The main program, separate training, and testing scripts should only need to import the Python files with the model names.
PyTorch Development Style and Techniques
We recommend breaking down the network into smaller reusable segments. A nn.Module network contains various operations or other building modules. Loss functions are also included in nn.Module, allowing them to be directly integrated into the network.
Classes inheriting from nn.Module must have a ‘forward’ method that implements the forward propagation of various layers or operations.

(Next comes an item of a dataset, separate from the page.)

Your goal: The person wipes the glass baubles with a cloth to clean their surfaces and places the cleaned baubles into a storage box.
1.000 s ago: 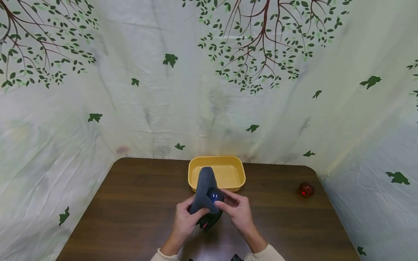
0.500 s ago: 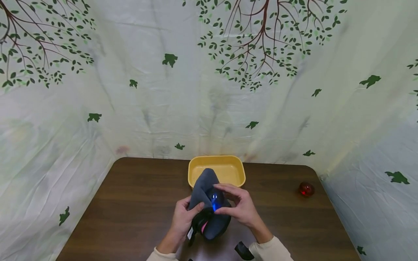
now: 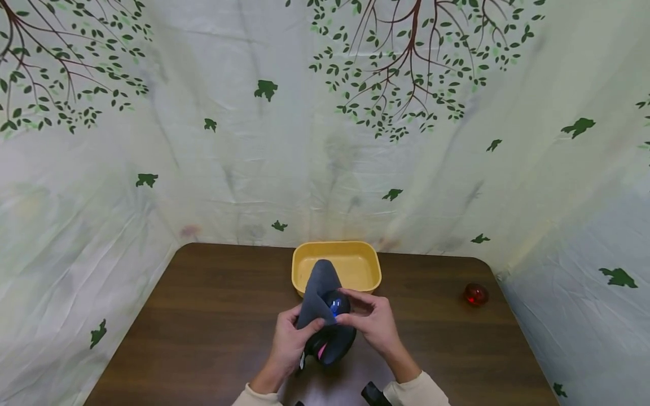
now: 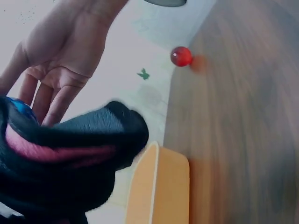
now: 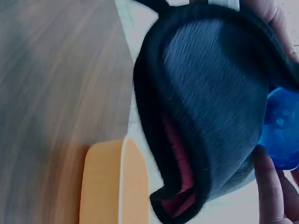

A nn.Module can process input data through ‘self.net(input)’. Here, the object’s ‘call()’ method is directly used to pass input data to the module.
output = self.net(input)
A Simple Network in PyTorch Environment
The following pattern can be used to implement a simple network with a single input and output:
class ConvBlock(nn.Module):
def __init__(self):
super(ConvBlock, self).__init__()
block = [nn.Conv2d(...)]
block += [nn.ReLU()]
block += [nn.BatchNorm2d(...)]
self.block = nn.Sequential(*block)
def forward(self, x):
return self.block(x)
class SimpleNetwork(nn.Module):
def __init__(self, num_resnet_blocks=6):
super(SimpleNetwork, self).__init__()
# here we add the individual layers
layers = [ConvBlock(...)]
for i in range(num_resnet_blocks):
layers += [ResBlock(...)]
self.net = nn.Sequential(*layers)
def forward(self, x):
return self.net(x)
Please note the following points:
-
We reused simple loop building modules (like ConvBlocks), which consist of the same loop pattern (convolution, activation function, normalization) and packed into independent nn.Module.
-
We constructed a list of required layers and ultimately combined all layers into a model using ‘nn.Sequential()’. We used the ‘*’ operator before the list object to unpack it.
-
During forward propagation, we directly run the model with input data.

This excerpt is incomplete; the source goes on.